Military chief General Carlito Galvez earlier claimed that former lawmaker Satur Ocampo and ACT Teachers Party-list Rep. France Castro, who were both arrested last week for alleged kidnapping, were "active" members of the Communist Party of the Philippines.
Even if this were true, there is no law prohibiting membership in the CPP, human rights lawyer and former Supreme Court spokesperson Theodore Te said in a chance interview.
The Anti-Subversion Act, which outlaws CPP membership, was repealed under the presidency of Fidel Ramos, he noted.
"Yung subversion is no longer an offense, ni-repeal po yun... Because hindi na s'ya krimen, hindi na s'ya maAaring magbigay ng sapat na batayan, para kung anuman yung legal na aksyon na gagawin,” said Te, who is now teaching law at the University of the Philippines.

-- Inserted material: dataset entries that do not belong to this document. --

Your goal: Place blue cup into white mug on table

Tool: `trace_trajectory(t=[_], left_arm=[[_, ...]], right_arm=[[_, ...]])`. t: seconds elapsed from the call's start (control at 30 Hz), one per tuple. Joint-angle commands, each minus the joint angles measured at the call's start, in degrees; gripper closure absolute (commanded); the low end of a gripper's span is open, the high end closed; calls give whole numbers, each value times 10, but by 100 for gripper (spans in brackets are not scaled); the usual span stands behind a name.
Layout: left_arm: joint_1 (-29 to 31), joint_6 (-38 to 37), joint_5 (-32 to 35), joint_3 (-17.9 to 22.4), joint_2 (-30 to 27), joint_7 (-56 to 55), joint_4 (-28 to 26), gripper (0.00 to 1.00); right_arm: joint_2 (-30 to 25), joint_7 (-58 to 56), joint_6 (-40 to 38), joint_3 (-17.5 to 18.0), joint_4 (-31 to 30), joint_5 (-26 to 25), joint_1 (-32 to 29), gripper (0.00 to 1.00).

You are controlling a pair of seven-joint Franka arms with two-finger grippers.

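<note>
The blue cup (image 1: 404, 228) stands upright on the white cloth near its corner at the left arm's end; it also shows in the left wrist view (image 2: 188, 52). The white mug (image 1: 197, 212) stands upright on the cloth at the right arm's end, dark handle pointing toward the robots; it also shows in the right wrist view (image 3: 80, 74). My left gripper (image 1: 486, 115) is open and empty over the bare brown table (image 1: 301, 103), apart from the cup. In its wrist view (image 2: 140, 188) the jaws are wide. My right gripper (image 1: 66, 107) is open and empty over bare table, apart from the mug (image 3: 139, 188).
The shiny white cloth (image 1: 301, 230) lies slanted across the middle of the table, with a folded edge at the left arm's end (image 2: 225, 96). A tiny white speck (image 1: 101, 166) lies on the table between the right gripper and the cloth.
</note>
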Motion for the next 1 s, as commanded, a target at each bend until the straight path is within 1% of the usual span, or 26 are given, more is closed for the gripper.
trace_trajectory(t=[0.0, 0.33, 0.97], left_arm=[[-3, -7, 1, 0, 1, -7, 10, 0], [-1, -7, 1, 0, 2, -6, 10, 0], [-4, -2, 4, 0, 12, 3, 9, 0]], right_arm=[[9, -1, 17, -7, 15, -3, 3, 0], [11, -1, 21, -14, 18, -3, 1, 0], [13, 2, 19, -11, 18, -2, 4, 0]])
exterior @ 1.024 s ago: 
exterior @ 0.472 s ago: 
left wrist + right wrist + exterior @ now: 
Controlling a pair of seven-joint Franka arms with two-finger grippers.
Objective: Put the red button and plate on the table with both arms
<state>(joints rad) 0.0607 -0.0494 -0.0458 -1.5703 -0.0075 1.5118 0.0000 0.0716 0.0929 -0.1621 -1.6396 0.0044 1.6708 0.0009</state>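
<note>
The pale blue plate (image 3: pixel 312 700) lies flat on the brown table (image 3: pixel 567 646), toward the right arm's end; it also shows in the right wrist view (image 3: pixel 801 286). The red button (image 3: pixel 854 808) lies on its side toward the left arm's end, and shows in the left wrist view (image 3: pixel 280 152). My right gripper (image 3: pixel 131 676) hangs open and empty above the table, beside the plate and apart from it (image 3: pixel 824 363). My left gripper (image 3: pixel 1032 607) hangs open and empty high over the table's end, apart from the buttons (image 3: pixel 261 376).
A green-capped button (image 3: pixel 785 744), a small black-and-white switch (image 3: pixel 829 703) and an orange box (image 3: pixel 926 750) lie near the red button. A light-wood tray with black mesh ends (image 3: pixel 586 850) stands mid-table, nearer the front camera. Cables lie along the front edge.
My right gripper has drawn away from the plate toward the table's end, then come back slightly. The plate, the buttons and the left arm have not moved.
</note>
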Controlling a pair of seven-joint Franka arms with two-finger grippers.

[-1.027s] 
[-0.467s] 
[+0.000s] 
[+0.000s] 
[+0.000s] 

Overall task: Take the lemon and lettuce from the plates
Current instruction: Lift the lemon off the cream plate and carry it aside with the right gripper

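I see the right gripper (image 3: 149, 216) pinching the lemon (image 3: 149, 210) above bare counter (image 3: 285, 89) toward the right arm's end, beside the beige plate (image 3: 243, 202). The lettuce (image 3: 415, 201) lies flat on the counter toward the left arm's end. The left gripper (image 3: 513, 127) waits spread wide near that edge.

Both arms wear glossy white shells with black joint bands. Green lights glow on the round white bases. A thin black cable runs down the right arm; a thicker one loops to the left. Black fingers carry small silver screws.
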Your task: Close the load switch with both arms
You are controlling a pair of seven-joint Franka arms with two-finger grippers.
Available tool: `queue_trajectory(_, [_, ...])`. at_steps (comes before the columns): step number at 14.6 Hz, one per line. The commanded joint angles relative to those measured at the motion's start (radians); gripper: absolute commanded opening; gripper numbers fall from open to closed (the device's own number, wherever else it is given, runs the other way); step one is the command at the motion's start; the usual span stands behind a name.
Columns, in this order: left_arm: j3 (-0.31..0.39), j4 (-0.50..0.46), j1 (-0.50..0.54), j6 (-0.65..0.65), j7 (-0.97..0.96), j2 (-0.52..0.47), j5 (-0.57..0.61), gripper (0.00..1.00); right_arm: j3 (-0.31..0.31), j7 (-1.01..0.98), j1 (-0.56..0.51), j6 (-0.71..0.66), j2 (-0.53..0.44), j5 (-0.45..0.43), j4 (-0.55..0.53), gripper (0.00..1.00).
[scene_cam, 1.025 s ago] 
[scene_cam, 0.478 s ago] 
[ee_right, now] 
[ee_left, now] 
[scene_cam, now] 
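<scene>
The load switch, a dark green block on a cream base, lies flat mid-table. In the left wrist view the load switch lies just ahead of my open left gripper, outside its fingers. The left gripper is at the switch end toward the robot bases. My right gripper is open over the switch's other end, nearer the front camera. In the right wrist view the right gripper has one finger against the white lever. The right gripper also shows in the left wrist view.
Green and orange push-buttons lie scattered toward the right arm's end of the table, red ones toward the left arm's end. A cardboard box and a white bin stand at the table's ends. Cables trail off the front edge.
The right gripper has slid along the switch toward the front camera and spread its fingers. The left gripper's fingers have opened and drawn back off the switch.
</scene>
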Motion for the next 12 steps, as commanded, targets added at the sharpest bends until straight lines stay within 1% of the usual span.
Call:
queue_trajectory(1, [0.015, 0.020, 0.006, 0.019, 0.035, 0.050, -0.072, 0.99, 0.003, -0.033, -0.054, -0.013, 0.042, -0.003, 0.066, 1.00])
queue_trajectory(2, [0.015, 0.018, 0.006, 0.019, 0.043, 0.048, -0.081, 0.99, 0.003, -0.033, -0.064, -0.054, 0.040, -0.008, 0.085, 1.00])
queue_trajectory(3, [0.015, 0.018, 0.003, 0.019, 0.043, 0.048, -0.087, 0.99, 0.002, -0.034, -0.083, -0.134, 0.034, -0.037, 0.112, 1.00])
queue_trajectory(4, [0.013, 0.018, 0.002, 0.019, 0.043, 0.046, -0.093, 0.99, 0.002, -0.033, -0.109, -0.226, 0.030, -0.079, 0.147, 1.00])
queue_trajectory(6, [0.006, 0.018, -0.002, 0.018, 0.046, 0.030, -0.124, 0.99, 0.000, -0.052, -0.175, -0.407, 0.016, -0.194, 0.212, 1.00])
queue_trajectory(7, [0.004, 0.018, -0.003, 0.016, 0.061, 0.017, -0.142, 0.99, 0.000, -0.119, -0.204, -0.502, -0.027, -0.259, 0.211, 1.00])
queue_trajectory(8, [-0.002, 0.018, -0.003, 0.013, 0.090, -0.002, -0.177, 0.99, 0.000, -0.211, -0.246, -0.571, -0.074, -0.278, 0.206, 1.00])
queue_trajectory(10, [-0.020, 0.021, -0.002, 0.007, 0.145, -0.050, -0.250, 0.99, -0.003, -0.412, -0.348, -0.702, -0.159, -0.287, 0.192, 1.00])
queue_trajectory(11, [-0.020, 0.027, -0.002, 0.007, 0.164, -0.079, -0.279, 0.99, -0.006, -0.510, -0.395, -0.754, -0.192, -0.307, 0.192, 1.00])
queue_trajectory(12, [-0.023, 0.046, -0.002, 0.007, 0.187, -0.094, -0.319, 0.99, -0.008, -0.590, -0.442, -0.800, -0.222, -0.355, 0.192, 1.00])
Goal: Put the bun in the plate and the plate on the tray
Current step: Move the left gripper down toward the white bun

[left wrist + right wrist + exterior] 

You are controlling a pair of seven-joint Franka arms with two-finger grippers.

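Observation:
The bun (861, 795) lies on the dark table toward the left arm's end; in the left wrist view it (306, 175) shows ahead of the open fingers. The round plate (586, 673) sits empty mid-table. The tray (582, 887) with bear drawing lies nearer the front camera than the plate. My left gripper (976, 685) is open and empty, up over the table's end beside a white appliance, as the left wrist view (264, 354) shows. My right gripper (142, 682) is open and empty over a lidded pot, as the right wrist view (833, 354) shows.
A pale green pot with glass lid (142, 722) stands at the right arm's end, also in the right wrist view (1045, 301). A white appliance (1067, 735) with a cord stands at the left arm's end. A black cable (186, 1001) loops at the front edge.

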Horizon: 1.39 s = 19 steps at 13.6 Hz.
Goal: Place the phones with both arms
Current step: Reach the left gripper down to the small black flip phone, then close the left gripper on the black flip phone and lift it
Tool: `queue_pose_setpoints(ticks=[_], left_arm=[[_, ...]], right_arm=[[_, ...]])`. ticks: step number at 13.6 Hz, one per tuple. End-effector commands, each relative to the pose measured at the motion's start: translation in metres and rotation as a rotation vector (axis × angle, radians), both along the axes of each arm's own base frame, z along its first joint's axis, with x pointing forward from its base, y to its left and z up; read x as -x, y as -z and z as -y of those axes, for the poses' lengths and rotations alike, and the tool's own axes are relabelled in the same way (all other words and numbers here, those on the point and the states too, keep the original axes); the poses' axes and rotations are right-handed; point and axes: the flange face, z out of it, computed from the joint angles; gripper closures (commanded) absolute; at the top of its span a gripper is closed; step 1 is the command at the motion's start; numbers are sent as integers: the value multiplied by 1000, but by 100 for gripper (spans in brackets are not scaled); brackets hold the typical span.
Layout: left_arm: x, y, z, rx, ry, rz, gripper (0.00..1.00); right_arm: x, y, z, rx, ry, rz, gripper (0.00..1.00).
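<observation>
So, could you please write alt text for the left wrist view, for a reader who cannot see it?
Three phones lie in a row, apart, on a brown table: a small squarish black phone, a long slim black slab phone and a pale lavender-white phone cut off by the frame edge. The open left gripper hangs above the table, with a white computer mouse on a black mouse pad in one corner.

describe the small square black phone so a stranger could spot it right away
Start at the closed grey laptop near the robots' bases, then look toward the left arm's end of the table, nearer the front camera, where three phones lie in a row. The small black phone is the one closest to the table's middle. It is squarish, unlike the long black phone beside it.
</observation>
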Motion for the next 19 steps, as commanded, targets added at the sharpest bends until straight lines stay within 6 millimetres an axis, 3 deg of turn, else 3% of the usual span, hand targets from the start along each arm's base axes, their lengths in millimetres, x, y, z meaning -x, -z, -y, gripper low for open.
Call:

(Subversion is no longer an offense, it was repealed. Because it is no longer a crime, it cannot be used as basis for any legal action.)
“Siguro kailangan nilang balikan 'yung batas," he added.
(Perhaps they need to review the law.)
Te also called on the military to explain to the public the basis for its recommendation to extend martial law in the south for a third time.
President Rodrigo Duterte initially declared martial law in Mindanao when the siege of Marawi City erupted in May 2017. It was valid for 60 days but Congress granted its extension until the end of 2017.
Congress in late 2017 voted to extend martial law throughout 2018 to quell alleged terrorist threats. This second extension is scheduled to end on December 31.